Goal of the exercise:
Word for word, give the listing below again.

Data:

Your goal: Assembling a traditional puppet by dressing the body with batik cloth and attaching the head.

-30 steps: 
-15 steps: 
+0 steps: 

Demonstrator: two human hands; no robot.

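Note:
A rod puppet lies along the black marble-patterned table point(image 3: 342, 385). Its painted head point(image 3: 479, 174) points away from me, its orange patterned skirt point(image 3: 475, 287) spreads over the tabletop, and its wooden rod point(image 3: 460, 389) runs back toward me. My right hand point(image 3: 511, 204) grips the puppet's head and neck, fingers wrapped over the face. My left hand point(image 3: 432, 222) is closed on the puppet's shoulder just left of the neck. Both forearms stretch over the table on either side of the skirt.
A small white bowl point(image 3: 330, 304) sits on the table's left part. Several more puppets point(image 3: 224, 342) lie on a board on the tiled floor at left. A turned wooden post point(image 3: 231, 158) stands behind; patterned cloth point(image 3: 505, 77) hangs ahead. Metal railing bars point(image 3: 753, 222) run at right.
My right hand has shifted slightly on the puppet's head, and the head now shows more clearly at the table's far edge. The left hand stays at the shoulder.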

Answer below:
Your goal: Assembling a traditional puppet by dressing the body with batik cloth and attaching the head.

-30 steps: 
-15 steps: 
+0 steps: 

Demonstrator: two human hands; no robot.

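Note:
A rod puppet lies along the black marble-patterned table point(image 3: 342, 385). Its painted head point(image 3: 479, 174) points away from me, its orange patterned skirt point(image 3: 475, 287) spreads over the tabletop, and its wooden rod point(image 3: 460, 389) runs back toward me. My right hand point(image 3: 511, 204) grips the puppet's head and neck, fingers wrapped over the face. My left hand point(image 3: 432, 222) is closed on the puppet's shoulder just left of the neck. Both forearms stretch over the table on either side of the skirt.
A small white bowl point(image 3: 330, 304) sits on the table's left part. Several more puppets point(image 3: 224, 342) lie on a board on the tiled floor at left. A turned wooden post point(image 3: 231, 158) stands behind; patterned cloth point(image 3: 505, 77) hangs ahead. Metal railing bars point(image 3: 753, 222) run at right.
My right hand has shifted slightly on the puppet's head, and the head now shows more clearly at the table's far edge. The left hand stays at the shoulder.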

The exercise is now done.